*WHAT YOU NEED TO DO:* Take from the data every line in which the word "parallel" is found.

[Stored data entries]
↓

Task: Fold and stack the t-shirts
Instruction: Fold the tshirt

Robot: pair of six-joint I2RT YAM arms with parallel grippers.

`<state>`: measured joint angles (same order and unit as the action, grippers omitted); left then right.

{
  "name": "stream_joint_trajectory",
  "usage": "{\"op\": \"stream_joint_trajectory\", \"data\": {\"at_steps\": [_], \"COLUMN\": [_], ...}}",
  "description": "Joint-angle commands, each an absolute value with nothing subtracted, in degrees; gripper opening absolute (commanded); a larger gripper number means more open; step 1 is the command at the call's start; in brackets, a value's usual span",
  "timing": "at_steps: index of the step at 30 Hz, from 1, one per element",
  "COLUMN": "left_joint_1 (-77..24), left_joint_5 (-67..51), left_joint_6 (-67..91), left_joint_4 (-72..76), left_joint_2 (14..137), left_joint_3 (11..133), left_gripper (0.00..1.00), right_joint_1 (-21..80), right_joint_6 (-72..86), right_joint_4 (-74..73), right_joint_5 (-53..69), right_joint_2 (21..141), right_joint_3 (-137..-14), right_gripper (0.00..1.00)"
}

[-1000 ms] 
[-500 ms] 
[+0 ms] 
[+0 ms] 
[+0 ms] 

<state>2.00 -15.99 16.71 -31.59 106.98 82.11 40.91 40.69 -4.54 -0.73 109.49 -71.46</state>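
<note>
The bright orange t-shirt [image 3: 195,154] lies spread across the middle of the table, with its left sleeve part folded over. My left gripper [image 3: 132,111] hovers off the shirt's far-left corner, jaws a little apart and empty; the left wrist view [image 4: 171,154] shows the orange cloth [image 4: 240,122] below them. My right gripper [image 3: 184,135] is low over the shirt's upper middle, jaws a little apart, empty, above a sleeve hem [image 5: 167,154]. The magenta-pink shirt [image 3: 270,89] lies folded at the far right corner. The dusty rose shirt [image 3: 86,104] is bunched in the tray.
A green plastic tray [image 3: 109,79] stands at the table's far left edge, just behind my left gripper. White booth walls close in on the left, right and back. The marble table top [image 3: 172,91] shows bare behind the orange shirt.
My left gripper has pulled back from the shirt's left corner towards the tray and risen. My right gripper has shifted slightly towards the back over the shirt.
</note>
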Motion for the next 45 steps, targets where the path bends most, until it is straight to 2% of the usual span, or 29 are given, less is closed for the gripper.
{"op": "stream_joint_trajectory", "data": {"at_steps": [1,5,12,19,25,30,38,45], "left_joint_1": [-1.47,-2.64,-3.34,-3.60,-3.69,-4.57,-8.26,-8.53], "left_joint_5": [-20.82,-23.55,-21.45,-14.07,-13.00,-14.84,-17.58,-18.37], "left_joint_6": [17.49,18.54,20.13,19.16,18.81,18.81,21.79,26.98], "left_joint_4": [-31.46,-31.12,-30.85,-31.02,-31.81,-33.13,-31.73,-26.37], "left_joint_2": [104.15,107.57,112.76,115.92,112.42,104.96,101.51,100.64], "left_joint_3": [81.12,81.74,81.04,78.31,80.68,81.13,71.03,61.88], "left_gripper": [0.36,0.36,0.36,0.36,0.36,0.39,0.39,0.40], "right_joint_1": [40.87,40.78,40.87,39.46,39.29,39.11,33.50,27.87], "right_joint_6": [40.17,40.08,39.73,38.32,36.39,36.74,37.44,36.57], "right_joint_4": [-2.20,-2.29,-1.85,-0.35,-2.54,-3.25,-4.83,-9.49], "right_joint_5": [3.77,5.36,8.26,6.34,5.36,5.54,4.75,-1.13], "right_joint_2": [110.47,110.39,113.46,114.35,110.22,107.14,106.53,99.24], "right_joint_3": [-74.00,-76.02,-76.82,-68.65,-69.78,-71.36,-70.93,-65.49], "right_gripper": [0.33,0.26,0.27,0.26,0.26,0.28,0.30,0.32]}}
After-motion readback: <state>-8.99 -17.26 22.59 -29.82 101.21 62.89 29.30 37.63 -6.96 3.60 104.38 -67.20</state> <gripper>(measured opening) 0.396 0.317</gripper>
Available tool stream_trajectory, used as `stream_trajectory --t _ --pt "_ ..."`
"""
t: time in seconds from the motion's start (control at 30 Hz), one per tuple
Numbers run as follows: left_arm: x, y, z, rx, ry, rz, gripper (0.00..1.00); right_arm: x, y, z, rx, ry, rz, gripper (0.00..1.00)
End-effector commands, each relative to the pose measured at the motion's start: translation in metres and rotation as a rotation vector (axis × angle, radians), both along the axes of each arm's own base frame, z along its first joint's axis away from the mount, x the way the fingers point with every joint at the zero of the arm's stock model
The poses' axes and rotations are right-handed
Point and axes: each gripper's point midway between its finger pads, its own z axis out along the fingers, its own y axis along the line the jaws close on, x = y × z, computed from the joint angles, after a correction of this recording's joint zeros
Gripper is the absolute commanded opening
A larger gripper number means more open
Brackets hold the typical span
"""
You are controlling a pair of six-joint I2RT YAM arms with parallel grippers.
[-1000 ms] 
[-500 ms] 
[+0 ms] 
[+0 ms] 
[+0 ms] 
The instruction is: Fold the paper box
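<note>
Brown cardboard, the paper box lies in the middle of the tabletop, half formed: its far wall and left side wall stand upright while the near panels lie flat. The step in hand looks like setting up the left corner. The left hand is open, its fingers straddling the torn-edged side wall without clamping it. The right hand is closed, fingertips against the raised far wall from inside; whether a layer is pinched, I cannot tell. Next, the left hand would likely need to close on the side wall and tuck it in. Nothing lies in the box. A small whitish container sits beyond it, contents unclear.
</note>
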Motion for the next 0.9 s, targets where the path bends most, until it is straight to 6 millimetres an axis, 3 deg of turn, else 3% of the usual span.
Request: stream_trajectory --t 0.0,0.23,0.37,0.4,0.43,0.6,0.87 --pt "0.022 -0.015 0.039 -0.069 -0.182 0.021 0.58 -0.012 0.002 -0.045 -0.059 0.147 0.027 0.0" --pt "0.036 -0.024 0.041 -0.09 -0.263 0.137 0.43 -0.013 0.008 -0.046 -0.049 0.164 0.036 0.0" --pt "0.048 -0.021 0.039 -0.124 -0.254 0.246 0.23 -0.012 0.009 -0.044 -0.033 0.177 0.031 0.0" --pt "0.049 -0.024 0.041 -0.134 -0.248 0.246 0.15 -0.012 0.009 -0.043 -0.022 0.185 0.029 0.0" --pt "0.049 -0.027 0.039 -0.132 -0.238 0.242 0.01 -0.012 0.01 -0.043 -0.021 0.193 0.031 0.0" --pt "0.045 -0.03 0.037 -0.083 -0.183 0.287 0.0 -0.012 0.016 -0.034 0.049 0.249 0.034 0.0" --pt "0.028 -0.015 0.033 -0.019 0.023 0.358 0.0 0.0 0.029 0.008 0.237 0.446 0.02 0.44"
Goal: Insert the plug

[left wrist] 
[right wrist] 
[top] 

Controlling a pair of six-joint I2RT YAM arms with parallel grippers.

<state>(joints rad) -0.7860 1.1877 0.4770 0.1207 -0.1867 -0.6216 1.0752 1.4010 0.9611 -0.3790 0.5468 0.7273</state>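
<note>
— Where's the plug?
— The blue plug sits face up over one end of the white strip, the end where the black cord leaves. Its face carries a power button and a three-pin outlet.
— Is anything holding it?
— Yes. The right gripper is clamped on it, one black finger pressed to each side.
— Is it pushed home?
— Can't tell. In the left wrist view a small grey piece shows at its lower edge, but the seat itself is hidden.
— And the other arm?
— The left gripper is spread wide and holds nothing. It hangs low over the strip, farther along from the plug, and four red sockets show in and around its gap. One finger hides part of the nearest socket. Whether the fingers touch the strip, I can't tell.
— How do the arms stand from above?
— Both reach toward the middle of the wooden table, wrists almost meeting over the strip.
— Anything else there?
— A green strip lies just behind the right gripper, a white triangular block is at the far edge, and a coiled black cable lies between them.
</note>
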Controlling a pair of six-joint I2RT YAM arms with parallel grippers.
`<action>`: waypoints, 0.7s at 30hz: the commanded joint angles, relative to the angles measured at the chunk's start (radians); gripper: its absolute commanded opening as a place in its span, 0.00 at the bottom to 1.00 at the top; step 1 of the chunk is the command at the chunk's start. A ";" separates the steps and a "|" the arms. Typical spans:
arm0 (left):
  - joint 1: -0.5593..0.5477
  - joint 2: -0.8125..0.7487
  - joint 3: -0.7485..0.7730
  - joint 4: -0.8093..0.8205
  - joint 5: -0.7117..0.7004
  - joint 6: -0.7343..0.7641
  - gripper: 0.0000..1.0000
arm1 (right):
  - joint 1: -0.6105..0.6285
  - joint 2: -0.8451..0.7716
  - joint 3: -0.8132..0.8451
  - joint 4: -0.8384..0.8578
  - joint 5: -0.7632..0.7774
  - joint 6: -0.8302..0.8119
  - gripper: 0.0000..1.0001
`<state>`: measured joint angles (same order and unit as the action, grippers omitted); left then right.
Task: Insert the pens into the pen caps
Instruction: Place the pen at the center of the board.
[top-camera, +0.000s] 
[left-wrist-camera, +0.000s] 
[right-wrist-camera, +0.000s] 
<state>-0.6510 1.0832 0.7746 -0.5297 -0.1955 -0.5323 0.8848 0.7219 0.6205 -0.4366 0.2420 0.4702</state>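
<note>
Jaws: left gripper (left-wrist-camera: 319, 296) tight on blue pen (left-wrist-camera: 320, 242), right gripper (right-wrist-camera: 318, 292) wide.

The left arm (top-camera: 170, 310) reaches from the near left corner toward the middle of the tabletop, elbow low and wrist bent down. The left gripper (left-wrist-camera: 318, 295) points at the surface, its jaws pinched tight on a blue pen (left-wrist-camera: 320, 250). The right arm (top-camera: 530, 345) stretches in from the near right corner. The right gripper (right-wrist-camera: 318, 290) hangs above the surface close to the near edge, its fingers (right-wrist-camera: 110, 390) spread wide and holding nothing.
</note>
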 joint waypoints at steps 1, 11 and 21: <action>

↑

*ANSWER BOX:*
Robot: pair of six-joint I2RT YAM arms with parallel grippers.
You are controlling a pair of six-joint I2RT YAM arms with parallel grippers.
Controlling a pair of six-joint I2RT YAM arms with parallel grippers.
Controlling a pair of six-joint I2RT YAM arms with parallel grippers.

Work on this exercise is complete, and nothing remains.